A resposta de Recep Erdogan veio na quarta-feira (6). Erdogan afirmou que os comentários contra a Turquia dos políticos alemães são uma “aplicação do nazismo”. E pediu que a UE seja clara a respeito da entrada da Turquia no bloco. Que tenham “coragem” para colocar exatamente sua posição em relação a esse assunto. Atualmente, a Turquia tem um acordo com a Europa para conter o fluxo de refugiados para a Europa, e por isso o governo turco quer ajuda da UE em dinheiro para poder lidar com o impacto econômico do fluxo de refugiados no país.

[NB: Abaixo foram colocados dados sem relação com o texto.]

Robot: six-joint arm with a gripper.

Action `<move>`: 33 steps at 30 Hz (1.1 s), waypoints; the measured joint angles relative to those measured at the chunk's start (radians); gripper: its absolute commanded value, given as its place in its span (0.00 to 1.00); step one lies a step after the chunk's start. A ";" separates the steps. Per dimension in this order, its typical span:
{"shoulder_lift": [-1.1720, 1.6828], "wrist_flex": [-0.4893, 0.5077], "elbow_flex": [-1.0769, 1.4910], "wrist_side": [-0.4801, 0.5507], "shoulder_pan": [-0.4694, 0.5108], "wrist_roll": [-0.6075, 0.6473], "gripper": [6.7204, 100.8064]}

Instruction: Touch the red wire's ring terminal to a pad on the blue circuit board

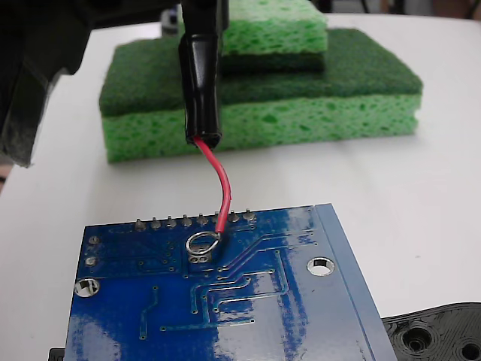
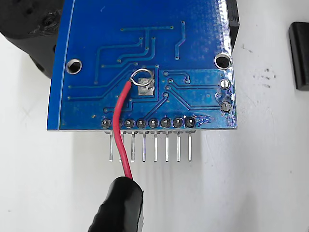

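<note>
The blue circuit board lies flat on the white table, also filling the top of the wrist view. The red wire curves down from its black sleeve, which hangs from my gripper at the top edge of the fixed view; its fingers are mostly cut off. In the wrist view the red wire crosses the pin row. The ring terminal lies on the board, overlapping one edge of the square pad. It looks to be touching.
Stacked green sponges stand behind the board. A black plastic part with holes sits beside the board. Solder pins stick out over the table, and a black block lies at the right edge of the wrist view.
</note>
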State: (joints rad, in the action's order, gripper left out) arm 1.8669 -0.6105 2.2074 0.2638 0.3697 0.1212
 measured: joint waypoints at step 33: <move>-0.012 0.000 0.002 0.002 0.005 0.000 0.99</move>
State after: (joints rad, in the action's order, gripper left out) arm 1.8546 -0.6105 2.2089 0.2654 0.3743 0.1212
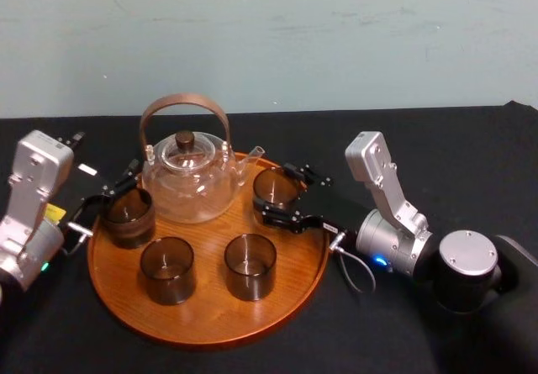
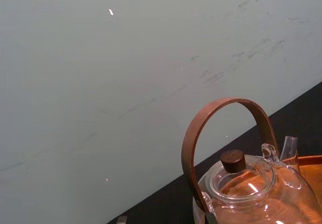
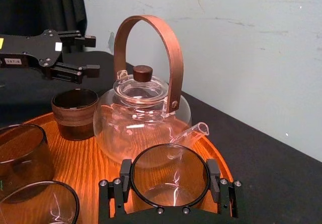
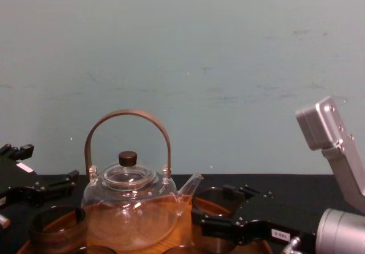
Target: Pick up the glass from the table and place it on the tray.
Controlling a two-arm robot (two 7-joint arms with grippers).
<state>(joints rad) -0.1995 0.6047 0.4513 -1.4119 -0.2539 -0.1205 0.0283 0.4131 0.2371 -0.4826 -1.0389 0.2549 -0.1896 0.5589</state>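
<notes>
Glass [image 1: 276, 186] is upright, mouth up, over the right rear part of the tray [image 1: 210, 328], just inside the rim and just beside the teapot [image 1: 189, 181] spout. It sits dead centre between the jaws of the right gripper [image 3: 170, 181], which reaches in from the robot's right across the black table [image 1: 437, 139]. Jaws are closed to the glass's width, with fingers [image 3: 125, 176] pressed against opposite sides of the wall near the top, so it's gripping the glass. Can't tell whether the base is down on the wood or a touch above. Judgement: placing is nearly done, and what remains is to open and back out to the right, clear of the spout. Left gripper [image 3: 92, 55] hangs by the tray's left edge just beside the banded glass [image 1: 128, 216], jaws apart, holding nothing. Two more glasses [image 1: 167, 269] stand at the tray's front.
</notes>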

Não é a primeira vez que Erdogan chama os políticos alemães de nazistas. Erdogan fez essa mesma acusação quando o governo alemão proibiu seus ministros de fazerem comícios na Alemanha para a grande comunidade turca que vive no país, durante as eleições turcas realizadas esse ano. Os comícios foram proibidos na Alemanha e também na Holanda.

Contradições do nacionalismo burguês

Ano passado, Erdogan quase sofreu um golpe de Estado. O golpe foi coordenado pelo imperialismo, que aproveitou a massiva presença da OTAN na Turquia. A manobra do imperialismo para substituir o governo turco foi impedida pela população, que tomou as ruas em defesa do governo e enfrentou os militares. O motivo do golpe são as contradições entre a burguesia nacional turca e o imperialismo.

O governo de Erdogan é um governo nacionalista burguês, que se apoia na fraca burguesia nacional e nos trabalhadores. Governos assim têm contradições com o imperialismo e ao mesmo tempo buscam uma conciliação com o imperialismo. Quando o golpe foi derrotado na Turquia, o imperialismo lançou uma nova campanha contra Erdogan, usando a questão das violações dos direitos humanos que o governo estaria cometendo ao expurgar o exército de golpistas.

Mesmo assim, Erdogan continua buscando a conciliação, e até a entrada da Turquia na UE. A Turquia também continua sendo a principal base de operações da OTAN. A busca por uma conciliação com o imperialismo mesmo tendo contradição com o imperialismo é uma característica de todas as burguesias nacionais de países atrasados. É o que explica a tentativa de derrubar Erdogan, para colocar um governo mais diretamente ligado ao imperialismo, que aplique seu programa para os países atrasados integralmente na Turquia. Motivo que também levou aos golpe no Brasil, no Egito, na Ucrânia, na Tailândia, em Honduras e no Paraguai nos últimos anos.